Foreigners’ perceptions of a place are formed when they live among locals or use their most common everyday goods. Nicolae Fotino found in Czechoslovakia quality consumer goods that had become famous beyond the country’s borders:

“The second thing that amazed me was the Prague Fair, which was absolutely famous. There I found that Czechoslovakia, the Czech Republic in particular, is a huge economic force. Apart from Skoda, which was a huge factory and which made everything from tanks, weapons, heavy trucks to these cars that we all drove back then, I saw a huge, very diversified light industry. There were fabrics and clothing made to the taste of Americans, to the taste of Asians, to the taste of Russians. I knew in Bucharest that there was a big store, Czechoslovakia, where you went if you wanted to dress well. But there, when I saw that huge variety, it seemed formidable to me. I saw the shoes and the Bata factory, one of the largest shoe factories in the world. When I went to the Bata factories, I couldn’t believe how much was produced for Latin America. There was also the food industry, starting with Pilsen beer, Prague ham, which the whole world knew, chocolate, everything you want. There was famous porcelain and Bohemian crystal, exceptional things.”

Things changed, however, by the time Nicolae Fotino went back to Czechoslovakia:

“I also experienced a terrible atmosphere in Czechoslovakia, when this whole thing fell apart. When the communist government came to power in 1948, the situation changed at the request of the Soviets. Czechoslovakia was supposed to become a force in heavy industry, in the weapons industry. And then, everyone was focused on heavy industry that was supposed to work for the Soviet Union, for the socialist bloc in general. I saw this when I travelled to a small town in the Czech Republic called Nahod, where about three or four thousand inhabitants worked at a weaving factory. It was an old factory, in the center of this town there is a castle, in that castle there was a nobleman who owned this factory and everyone worked for him. And, at the end of my visit to the weaving factory, I remember a worker telling me with tears in her eyes that the factory was being closed: ‘And where are we going to go? Because that’s what we know how to do. Are we going to make tanks?’”
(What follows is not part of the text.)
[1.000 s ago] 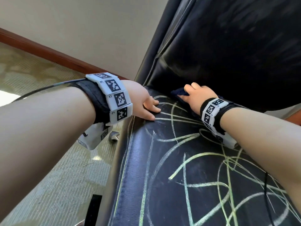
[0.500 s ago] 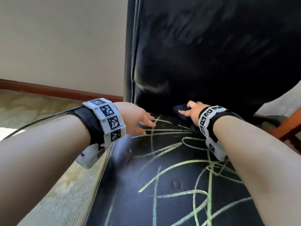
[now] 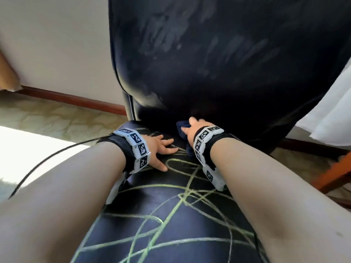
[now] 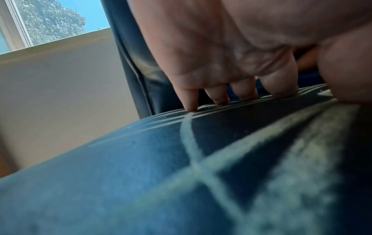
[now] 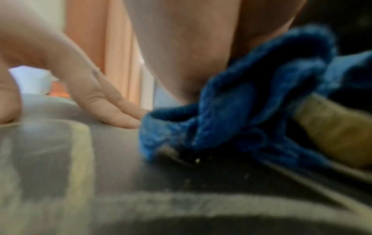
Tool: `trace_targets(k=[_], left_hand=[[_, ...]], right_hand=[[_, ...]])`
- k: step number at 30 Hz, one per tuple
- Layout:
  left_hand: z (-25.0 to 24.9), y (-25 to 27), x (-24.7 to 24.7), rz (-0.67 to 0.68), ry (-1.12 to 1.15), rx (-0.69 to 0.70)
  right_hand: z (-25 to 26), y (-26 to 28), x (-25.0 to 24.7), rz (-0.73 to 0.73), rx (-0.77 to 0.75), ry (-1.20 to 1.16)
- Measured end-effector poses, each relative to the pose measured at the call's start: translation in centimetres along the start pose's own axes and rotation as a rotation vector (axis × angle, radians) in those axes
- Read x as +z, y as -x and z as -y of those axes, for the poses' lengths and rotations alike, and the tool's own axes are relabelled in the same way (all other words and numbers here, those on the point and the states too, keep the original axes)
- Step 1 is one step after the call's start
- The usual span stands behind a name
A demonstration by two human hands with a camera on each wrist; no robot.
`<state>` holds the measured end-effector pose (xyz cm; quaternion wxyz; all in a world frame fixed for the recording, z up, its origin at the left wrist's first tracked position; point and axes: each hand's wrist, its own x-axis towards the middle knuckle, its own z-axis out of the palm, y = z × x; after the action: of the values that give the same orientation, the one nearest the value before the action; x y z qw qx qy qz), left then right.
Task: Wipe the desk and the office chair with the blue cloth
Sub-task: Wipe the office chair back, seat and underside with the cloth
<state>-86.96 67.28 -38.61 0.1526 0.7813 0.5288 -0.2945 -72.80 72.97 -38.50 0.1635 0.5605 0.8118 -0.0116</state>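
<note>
The black office chair fills the head view, its backrest smeared with faint streaks and its seat covered in yellow-green chalk scribbles. My right hand grips the bunched blue cloth at the rear of the seat, where it meets the backrest. The cloth lies crumpled under my palm in the right wrist view; the fingers are hidden. My left hand lies flat on the seat just left of the cloth, fingers spread, fingertips touching the leather, holding nothing.
Patterned carpet lies to the left of the chair, below a pale wall with a wooden baseboard. A white curtain and an orange-brown wooden piece stand at the right. A black cable trails from my left wrist.
My left hand slid from the seat's left edge inward and now lies flat with fingers spread. The right hand stays on the cloth at the seat's rear. The chair now faces me squarely.
</note>
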Motion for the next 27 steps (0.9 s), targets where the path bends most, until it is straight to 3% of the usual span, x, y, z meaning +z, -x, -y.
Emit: trace_targets(k=[4, 7, 14, 22, 27], left_hand=[[-1.1, 0.9, -0.4, 0.010, 0.010, -0.050], [-1.3, 1.2, -0.3, 0.006, 0.015, -0.055], [-0.3, 0.3, 0.5, -0.014, 0.037, -0.020], [-0.9, 1.0, 0.6, -0.087, 0.055, -0.027], [-4.1, 0.8, -1.6, -0.210, 0.037, 0.104]], right_hand=[[0.8, 0.4, -0.8, -0.161, -0.192, 0.316], [1.0, -0.1, -0.9, -0.167, -0.265, 0.424], [0.8, -1.1, 0.0, -0.103, -0.144, 0.541], [-7.3, 3.4, 2.2, -0.077, -0.067, 0.586], [-6.5, 3.2, 1.8, -0.136, -0.102, 0.537]])
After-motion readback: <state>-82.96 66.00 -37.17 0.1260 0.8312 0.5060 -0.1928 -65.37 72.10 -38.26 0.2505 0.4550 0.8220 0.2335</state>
Small nations have always been caught up between two empires, the Romanian one even between three, the Ottoman, the Russian and the Austro-Hungarian. The Czechoslovak nation was caught between the German and the Russian empires and it believed that sympathy for the Russians would shelter it from the humiliations suffered from the Germans. Nicolae Fotino:

“At the time sentiments were favourable towards the Russians. They loved the Russians. I think this was the country where sympathy for the Soviet Union was very great and very strong. This is because the Russians played a fairly large role in winning the war against Germany. Their hatred, on the other hand, against the Germans was terrible. During the period when I was still a student there, as a participant in the organisation of the congress, I was told: ‘if you know German it is preferable not to speak it. Here maybe, with us you can, but on the street you should not speak German. Yesterday, they threw some people who were speaking German out of the tram.’ There was a terrible hatred towards the Germans, and great enthusiasm towards the Russians.”

A Romanian’s perception of Czechoslovakian society on the border between two worlds, the one before and the one after 1945, is subjective, like any perception, but it does tell us something of the past.